I wandered to the ring of stones, crouched, and reached for the nearest rock. My fingers slipped through it. Whoever set this ward really didn’t want his hiding spot disturbed. But the trouble with wards was that sometimes they didn’t just hide. They also contained. And a ward of this caliber could contain something nasty. “Where are we?”
“What are you, retarded?”
I looked at her for a second. “I came through a tunnel from the Warren. I don’t know what neighborhood this is.”
“This is the Honeycomb Gap. Used to be Southside Park. It pulls metal to itself now. Gathers the iron from all over—Blair Village, Gilbert Heights, Plunket Town. Pulls it all into itself, the iron from all the factories, from the Ford Motor plant, cars from Joshua Junkyards…The Honeycomb’s right above us.
Can’t you smell the stink?”
The Honeycomb. Of all the hellholes, it had to be the Honeycomb.
“What are you doing here?” I asked.
She stuck her nose in the air. “I don’t have to tell you.”
“Suit yourself.”
I pulled Slayer from its sheath.
“Whoa.” Julie crawled forward on top of the crate tower and flopped on her stomach so she could get a better look.
I put my hand on Slayer’s blade.

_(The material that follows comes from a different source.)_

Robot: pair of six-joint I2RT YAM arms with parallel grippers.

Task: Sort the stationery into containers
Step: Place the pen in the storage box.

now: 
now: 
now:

Magic nipped at my skin, piercing my flesh with sharp little needles. I fed a little of my magic into the metal, aimed the tip of the saber toward the stone, and pushed. Two inches from the rock a force clutched at Slayer’s tip. Thin tendrils of pale vapor curled from the sword and the magicked steel began to perspire. I gave it a little more of my power. Slayer gained another half inch and stopped.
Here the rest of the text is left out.